Los manifestantes acordaron permanecer acampados al menos una semana más, hasta el domingo 29 de mayo. La policía vigila la concentración, pero hasta el momento no ha intervenido para forzar el desalojo.

"Parece que el ambiente ha decaído bastante, pero lo más importante es que las ideas se mantengan", dijo Diego Martínez, un estudiante de 19 años que acudió a su cita diaria en Sol.

"Hay menos gente que otros días, pero sigo siendo solidario con sus peticiones", reconoció Juan Muñoz, de 63 años, testigo privilegiado de esta revolución desde el quiosco de prensa que regenta en la Puerta del Sol desde hace tres décadas.

"Yo he visto de todo aquí. Manifestaciones muy duras en los años 80", recordó. "Esta es muy pacífica. Si consiguen que el país, que el sistema cambie para mejor; pues bienvenido sea".

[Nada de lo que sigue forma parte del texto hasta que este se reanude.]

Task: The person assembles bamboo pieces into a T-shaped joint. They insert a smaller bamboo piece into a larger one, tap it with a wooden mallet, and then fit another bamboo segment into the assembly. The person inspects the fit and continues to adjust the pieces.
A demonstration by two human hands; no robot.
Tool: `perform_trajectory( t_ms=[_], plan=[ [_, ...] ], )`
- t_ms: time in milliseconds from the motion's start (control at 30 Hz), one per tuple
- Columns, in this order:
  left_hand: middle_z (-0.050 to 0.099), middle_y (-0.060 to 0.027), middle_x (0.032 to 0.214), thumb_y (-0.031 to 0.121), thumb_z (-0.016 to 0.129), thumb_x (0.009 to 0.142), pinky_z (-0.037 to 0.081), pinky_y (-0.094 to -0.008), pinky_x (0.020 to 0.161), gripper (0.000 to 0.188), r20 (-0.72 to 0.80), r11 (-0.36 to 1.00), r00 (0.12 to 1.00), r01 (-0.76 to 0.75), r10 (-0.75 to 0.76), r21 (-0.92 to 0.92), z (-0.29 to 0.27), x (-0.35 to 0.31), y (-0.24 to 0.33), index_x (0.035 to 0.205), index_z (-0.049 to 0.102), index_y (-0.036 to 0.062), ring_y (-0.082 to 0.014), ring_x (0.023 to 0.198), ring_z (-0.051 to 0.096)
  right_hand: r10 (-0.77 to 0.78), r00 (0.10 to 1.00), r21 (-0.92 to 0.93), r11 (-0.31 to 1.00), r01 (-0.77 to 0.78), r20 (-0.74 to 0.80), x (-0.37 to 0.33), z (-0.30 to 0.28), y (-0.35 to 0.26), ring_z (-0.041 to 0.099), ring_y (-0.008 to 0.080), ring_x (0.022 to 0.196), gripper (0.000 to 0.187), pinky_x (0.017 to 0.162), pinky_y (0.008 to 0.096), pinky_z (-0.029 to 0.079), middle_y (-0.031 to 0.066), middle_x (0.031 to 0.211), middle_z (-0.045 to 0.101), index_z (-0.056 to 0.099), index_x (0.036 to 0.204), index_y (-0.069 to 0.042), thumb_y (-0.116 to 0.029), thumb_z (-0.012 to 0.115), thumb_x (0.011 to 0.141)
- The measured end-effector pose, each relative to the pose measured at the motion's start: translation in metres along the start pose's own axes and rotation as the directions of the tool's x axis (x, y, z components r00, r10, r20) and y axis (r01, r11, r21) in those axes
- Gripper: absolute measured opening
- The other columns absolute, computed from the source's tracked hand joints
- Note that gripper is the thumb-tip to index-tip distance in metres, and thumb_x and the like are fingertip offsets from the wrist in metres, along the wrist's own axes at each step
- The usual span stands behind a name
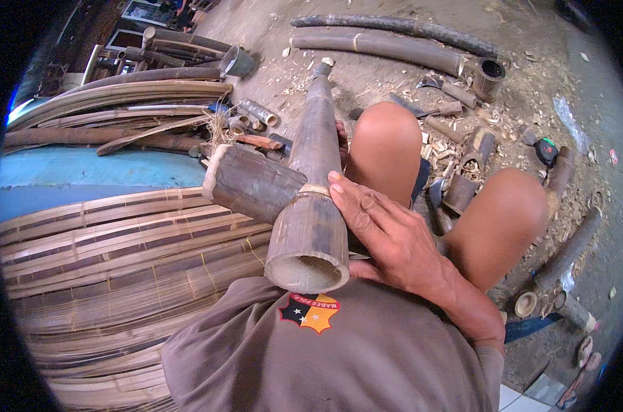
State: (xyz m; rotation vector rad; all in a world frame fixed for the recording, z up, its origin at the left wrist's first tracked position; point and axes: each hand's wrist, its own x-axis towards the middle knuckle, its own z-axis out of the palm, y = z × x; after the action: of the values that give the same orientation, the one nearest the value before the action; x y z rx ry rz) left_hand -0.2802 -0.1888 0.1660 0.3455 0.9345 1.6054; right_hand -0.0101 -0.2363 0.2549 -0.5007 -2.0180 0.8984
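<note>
A long bamboo pole [313, 141] points away from me, its wide hollow end [310, 237] close to my shirt. My right hand [394, 237] holds it near that end, with fingers along the right side of the joint and the thumb lower down. Just left of the joint, a short thick bamboo piece [256, 182] with a pale rough end meets the pole and is partly covered by it. Farther along, fingertips of my left hand [342, 137] curl at the pole's right side; the rest of that hand and its arm are hidden.
Slatted bamboo [140, 275] spreads at my left beside a blue surface [99, 168] and stacked split bamboo [119, 96]. Two long poles [387, 44] lie ahead. Right of my knees are wood chips, a hatchet-like tool [436, 192], bamboo offcuts [477, 147] and a tape measure [546, 152].
</note>
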Motion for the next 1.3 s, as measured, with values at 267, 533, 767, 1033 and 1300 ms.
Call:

"No obstante, no veo que se tengan muy claras las reivindicaciones. O igual no han sabido explicarlas".

Para evitar esa confusión, las distintas acampadas de España debaten un documento común que recoja las peticiones del colectivo.

"Cada día es un día decisivo para este movimiento, porque tenemos que gestionar la rabia y el descontento", dijo Javier Pérez, de 27 años, uno de los numerosos portavoces de los manifestantes reunidos en Madrid. "Ahora estamos coordinando un manifiesto común entre todas las acampadas de España, que incluya puntos concretos de consenso".

El objetivo, según Pérez, es que el manifiesto esté preparado en un plazo razonablemente corto de tiempo. Aunque no quiso desvelar detalles sobre su contenido, lo más probable es que incluya referencias a la defensa de los derechos sociales y una crítica al sistema político actual. En principio, el movimiento no piensa constituirse en un partido político.

Tras la rotunda victoria electoral del conservador Partido Popular y la derrota socialista en las elecciones locales del domingo, los "indignados" evitaron hacer valoraciones sobre el resultado y la escasa incidencia que, según los expertos, tuvo el movimiento de protesta entre los electores.

La participación superó el 66%, casi tres puntos más que en los comicios de 2007.

"No es tan importante, porque esta protesta nunca había tenido un fin electoral", argumentó Pérez. "En el fondo, los resultados son un ejemplo más de este bipartidismo que tenemos en España que no soluciona la rabia ni la indignación ni nuestros problemas", agregó en referencia al desempleo del 21,3% que soporta el país.

La céntrica Puerta del Sol, rebautizada como plaza de la Solución por los acampados, se ha transformado en una pequeña ciudad independiente con sus servicios de guardería o alimentación y es casi una atracción turística más de Madrid.

La fachada de uno de los edificios del lugar, que se encuentra en obras y con andamios, ha sido recubierta de decenas de pancartas reivindicativas, conformando un colorido mural.

"Que no haya crecimiento de gente en Sol, no significa que el movimiento no esté cuajando", aseguró Pérez.

De hecho, el objetivo de la protesta es ir abandonando poco a poco las plazas e intentar exportar sus ideas a todos los barrios y pequeños municipios del país, donde tienen previsto celebrarse asambleas en los próximos días.

Los manifestantes han puesto en marcha comisiones en trabajo de economía, sanidad y medio ambiente, entre otras, que se reúnen en espacios aledaños a Sol para debatir y elaborar propuestas para mejorar una democracia que consideran obsoleta.

Dichas propuestas se votarán en una asamblea general y serán llevadas a las barrios para explicarlas a la ciudadanía.